Antoniusstraße in Geeste ausgebaut 

Neuer Treffpunkt entstanden

Nachdem der erste Teil der Antoniusstraße im Bereich der Grundschule im Ortsteil Geeste bereits 2015 saniert wurde, konnten nun im Rahmen der Dorfentwicklung die Arbeiten am zweiten Abschnitt abgeschlossen werden. Dabei wurde nicht nur die Straße saniert, sondern auch ein neuer Rastplatz und ein Baumlehrpfad errichtet.

  

Der neue Baumlehrpfad besteht auch 13 verschiedenen Bäumen, die entlang der Antoniusstraße gepflanzt wurden. Kleine Tafeln informieren, um was für einen Baum es sich handelt und welche Besonderheiten dieser verbirgt. Beim Rastplatz sticht die neue Hütte hervor. Zusätzlich gibt es weitere Pausenbänke vor der Hütte sowie Haltebügel für Fahrräder und Ladeboxen für E-Bikes. Ein Infokasten, ein Fahnenmast und Mülleimer gehören ebenso zum Rastplatz dazu.

  

„Durch die Dorfentwicklung sollen Impulse für eine zukunftsorientierte Entfaltung und einer attraktiveren Umgebung des Dorfes gegeben werden. Im Rahmen dieser Maßnahmen, der Erneuerung der Antoniusstraße, ist dieses gelungen“ so Arbeitskreisvorsitzender Norbert Gebken. Vor über zehn Jahren wurde Geeste in das Dorferneuerungsprogram aufgenommen. Seither hat es 26 Sitzungen des Arbeitskreises gegeben und viele lohnende Projekte konnten umgesetzt werden.

  

„Die Antoniusstraße ist eine wichtige Achse vom Ortskern zu den Neubaugebieten Steinbree und Kottbree.
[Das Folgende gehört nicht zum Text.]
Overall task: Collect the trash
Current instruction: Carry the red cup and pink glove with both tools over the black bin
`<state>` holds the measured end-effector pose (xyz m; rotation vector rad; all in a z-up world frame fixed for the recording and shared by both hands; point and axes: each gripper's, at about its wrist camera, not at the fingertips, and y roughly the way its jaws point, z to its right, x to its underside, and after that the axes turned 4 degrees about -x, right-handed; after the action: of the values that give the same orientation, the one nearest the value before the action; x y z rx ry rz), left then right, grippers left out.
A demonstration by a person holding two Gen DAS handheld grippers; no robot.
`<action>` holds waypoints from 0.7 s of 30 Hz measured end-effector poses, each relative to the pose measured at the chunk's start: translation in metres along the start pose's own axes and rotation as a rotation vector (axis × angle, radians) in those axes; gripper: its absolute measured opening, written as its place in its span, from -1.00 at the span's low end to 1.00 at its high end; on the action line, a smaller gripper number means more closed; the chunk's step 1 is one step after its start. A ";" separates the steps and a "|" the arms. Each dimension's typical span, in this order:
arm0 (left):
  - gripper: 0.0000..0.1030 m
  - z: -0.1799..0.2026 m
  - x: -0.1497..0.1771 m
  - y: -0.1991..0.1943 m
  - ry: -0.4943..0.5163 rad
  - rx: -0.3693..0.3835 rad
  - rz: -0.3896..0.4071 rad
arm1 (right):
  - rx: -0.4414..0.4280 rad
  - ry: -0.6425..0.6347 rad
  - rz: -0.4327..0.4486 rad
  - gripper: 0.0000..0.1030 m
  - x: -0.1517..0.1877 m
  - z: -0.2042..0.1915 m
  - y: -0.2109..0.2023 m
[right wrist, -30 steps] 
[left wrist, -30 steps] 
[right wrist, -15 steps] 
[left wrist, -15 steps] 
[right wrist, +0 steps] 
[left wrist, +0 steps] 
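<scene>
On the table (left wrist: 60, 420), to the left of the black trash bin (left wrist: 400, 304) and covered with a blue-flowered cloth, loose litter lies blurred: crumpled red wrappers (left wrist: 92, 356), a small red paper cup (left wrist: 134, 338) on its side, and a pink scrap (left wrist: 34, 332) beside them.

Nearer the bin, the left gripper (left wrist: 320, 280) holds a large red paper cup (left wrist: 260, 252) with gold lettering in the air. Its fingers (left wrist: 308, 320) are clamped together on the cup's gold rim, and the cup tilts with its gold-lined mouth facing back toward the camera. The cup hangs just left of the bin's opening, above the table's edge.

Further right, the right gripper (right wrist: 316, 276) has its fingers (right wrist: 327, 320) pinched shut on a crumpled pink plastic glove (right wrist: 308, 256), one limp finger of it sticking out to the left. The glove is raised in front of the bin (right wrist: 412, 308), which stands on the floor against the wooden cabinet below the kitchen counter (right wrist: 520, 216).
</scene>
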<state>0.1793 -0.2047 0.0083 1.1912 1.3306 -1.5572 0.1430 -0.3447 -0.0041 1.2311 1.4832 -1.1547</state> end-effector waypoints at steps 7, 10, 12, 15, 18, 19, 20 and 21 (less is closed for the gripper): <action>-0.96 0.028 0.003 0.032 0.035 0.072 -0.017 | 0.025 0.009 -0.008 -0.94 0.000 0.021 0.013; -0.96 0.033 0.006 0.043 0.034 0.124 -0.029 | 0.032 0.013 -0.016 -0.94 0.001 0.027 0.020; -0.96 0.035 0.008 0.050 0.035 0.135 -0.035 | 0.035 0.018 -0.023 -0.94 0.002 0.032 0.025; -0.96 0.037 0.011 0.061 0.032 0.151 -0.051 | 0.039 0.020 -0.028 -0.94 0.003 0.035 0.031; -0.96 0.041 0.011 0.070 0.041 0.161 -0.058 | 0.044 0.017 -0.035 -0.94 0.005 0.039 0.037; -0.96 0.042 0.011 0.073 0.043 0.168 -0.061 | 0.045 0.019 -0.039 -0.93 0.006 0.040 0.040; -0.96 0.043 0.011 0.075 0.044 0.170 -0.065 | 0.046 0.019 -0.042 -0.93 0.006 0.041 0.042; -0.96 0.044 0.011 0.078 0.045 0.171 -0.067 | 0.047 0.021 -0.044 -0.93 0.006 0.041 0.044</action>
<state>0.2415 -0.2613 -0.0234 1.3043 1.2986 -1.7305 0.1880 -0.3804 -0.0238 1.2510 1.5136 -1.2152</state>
Sie stellt zudem ein wichtiges Puzzleteil im Zuge der Dorfentwicklung dar.“ so Bürgermeister Helmut Höke und verrät, dass die Straße „Am Kottenkamp“ das nächste und auch letzte Projekt der Dorfentwicklung wird.

  

Das Land Niedersachsen hat nach der Richtlinie über die Gewährung von Zuwendungen zur Förderung der integrierten ländlichen Entwicklung (ZILE) 63 % der Kosten dieser Dorferneuerungsmaßnahme übernommen. Die Gesamtinvestition dieser Maßnahme liegt bei rund 420.000 Euro und bleibt damit unter dem Kostenrahmen. Darin enthalten sind neben Rastplatz und Baumlehrpfad auch die Sanierung der Straße. So konnte durch den Wegfall des Radweges mehr Platz zum Versickern von Regenwasser geschaffen und damit die Entwässerung optimiert werden. Die Fahrbahnbreite beträgt 4,5 Meter und es ist eine Geschwindigkeitsbegrenzung von 30 km/h-Zone errichtet worden, berichtet Maximilian Westing, stellvertretender Fachbereichsleiter Planen und Bauen. Insgesamt wurden 680 Meter Tiefbordanlage und 55 Meter Rundbordanlagen verbraucht. Die Pflasterfläche misst 1.850 m² und die Asphaltfläche 190 m². Aber auch 850 m² Rasen wurde ausgesät und 175 m² bepflanzt.

  

„Zu Beginn waren einige Anlieger skeptisch, was den Rückbau des Fuß- und Radweges betraf, aber nach einigen Wochen wird die neue Antoniusstraße nun als gut befunden“, berichtet Kathrin Lammers, stellvertretende Bürgermeisterin und ergänzt, dass die Sanierungsmaßnahmen eine optisch ansprechende Straße hervorgebracht haben.